═══ DATA BLOCK ═══

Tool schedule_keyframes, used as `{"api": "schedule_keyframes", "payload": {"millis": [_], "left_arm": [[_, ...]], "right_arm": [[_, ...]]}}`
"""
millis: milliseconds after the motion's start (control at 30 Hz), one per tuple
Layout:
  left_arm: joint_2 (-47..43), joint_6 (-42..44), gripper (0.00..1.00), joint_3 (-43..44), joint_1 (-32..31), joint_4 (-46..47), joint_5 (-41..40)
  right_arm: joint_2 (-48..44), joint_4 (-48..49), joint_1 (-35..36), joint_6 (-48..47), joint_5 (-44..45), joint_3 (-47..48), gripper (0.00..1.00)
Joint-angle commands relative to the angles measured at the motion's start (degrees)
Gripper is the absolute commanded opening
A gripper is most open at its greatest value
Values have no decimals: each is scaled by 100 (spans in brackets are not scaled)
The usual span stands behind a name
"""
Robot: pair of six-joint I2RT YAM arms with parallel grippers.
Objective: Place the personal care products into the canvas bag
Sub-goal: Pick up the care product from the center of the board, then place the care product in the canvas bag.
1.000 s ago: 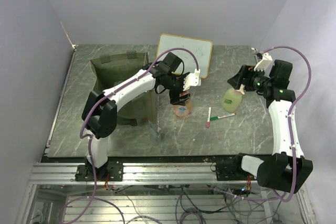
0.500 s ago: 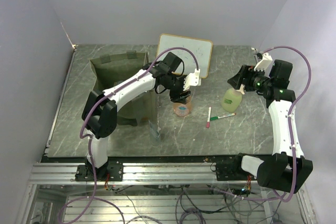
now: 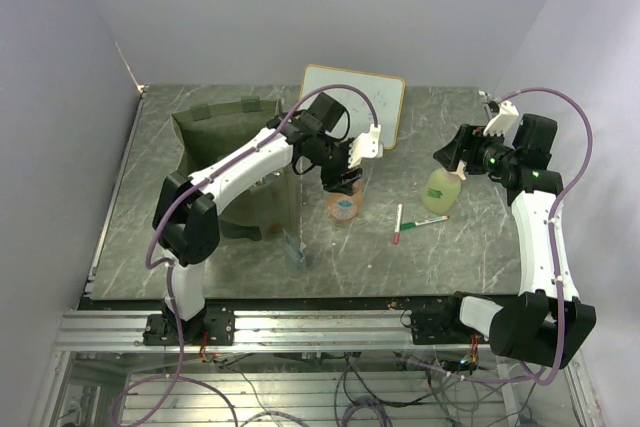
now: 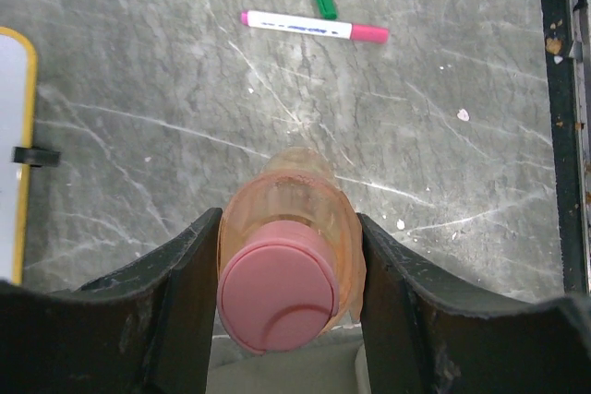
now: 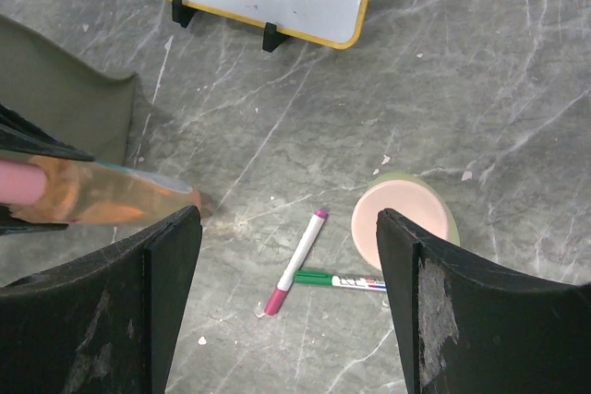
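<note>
L end effector part-closed, clamped on orange pink-cap bottle, mid-frame in top view, just right of green bag at upper left. R end effector wide open, empty, above green bottle w/ peach top at frame right; pink pen & green pen beside it on surface.

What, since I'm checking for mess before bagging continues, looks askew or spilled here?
Nothing looks spilled or damaged. The only strays are the pink-capped marker and green marker lying loose beside the yellow-green bottle. The left gripper holds the orange bottle.
</note>
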Motion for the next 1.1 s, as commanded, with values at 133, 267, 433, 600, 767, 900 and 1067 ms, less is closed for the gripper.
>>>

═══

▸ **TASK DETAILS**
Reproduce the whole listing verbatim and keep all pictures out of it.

▸ **ANSWER TO THE PROBLEM**
Tool schedule_keyframes, used as `{"api": "schedule_keyframes", "payload": {"millis": [_], "left_arm": [[_, ...]], "right_arm": [[_, ...]]}}`
"""
millis: milliseconds after the motion's start (control at 30 Hz), one per tuple
Layout:
  left_arm: joint_2 (-47..43), joint_6 (-42..44), gripper (0.00..1.00), joint_3 (-43..44), joint_1 (-32..31), joint_4 (-46..47), joint_5 (-41..40)
  right_arm: joint_2 (-48..44), joint_4 (-48..49), joint_1 (-35..36), joint_6 (-48..47), joint_5 (-44..45), joint_3 (-47..48), gripper (0.00..1.00)
Joint-angle commands relative to the angles measured at the motion's start (degrees)
Gripper is the absolute commanded opening
A gripper is most open at its greatest value
Values have no decimals: each is scaled by 100 (spans in brackets are not scaled)
The usual span stands behind a name
"""
Robot: pair of six-joint I2RT YAM arms with parallel grippers.
Objective: Place the personal care products into the canvas bag
Sub-goal: Pick up the care product from the center of the board, then place the care product in the canvas bag.
1.000 s ago: 
0.500 s ago: 
now: 
now: 
now: 
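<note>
L end effector part-closed, clamped on orange pink-cap bottle, mid-frame in top view, just right of green bag at upper left. R end effector wide open, empty, above green bottle w/ peach top at frame right; pink pen & green pen beside it on surface.

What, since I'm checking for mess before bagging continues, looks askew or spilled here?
Nothing looks spilled or damaged. The only strays are the pink-capped marker and green marker lying loose beside the yellow-green bottle. The left gripper holds the orange bottle.
</note>
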Motion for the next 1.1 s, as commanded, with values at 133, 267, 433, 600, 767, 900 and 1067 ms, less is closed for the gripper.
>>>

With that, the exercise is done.